Aim of the task:
Where a line looks odd, keep it as it is and transcribe all the material.

Extracted entries:
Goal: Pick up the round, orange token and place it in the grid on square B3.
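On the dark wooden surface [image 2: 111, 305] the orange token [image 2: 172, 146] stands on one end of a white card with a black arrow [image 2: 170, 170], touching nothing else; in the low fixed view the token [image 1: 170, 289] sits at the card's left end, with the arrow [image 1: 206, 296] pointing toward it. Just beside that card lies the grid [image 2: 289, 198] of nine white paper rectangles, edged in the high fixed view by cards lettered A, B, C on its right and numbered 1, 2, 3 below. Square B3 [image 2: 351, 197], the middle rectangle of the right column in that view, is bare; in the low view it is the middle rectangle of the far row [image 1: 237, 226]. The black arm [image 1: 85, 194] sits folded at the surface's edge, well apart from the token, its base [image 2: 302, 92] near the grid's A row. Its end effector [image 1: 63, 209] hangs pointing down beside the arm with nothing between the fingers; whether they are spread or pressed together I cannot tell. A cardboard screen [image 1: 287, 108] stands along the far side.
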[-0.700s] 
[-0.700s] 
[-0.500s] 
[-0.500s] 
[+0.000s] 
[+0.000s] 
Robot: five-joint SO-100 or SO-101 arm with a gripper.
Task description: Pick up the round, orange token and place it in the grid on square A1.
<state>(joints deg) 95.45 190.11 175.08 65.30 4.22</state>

Result of this exercise:
Goal: Pick up the round, orange token and place it in the grid on square B3.
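On the dark wooden surface [image 2: 111, 305] the orange token [image 2: 172, 146] stands on one end of a white card with a black arrow [image 2: 170, 170], touching nothing else; in the low fixed view the token [image 1: 170, 289] sits at the card's left end, with the arrow [image 1: 206, 296] pointing toward it. Just beside that card lies the grid [image 2: 289, 198] of nine white paper rectangles, edged in the high fixed view by cards lettered A, B, C on its right and numbered 1, 2, 3 below. Square B3 [image 2: 351, 197], the middle rectangle of the right column in that view, is bare; in the low view it is the middle rectangle of the far row [image 1: 237, 226]. The black arm [image 1: 85, 194] sits folded at the surface's edge, well apart from the token, its base [image 2: 302, 92] near the grid's A row. Its end effector [image 1: 63, 209] hangs pointing down beside the arm with nothing between the fingers; whether they are spread or pressed together I cannot tell. A cardboard screen [image 1: 287, 108] stands along the far side.
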[-0.700s] 
[-0.700s] 
[-0.500s] 
[-0.500s] 
[+0.000s] 
[+0.000s] 
Robot: five-joint SO-100 or SO-101 arm with a gripper.
Task description: Pick up the round, orange token and place it in the grid on square A1.
<state>(joints deg) 95.45 190.11 175.08 65.30 4.22</state>

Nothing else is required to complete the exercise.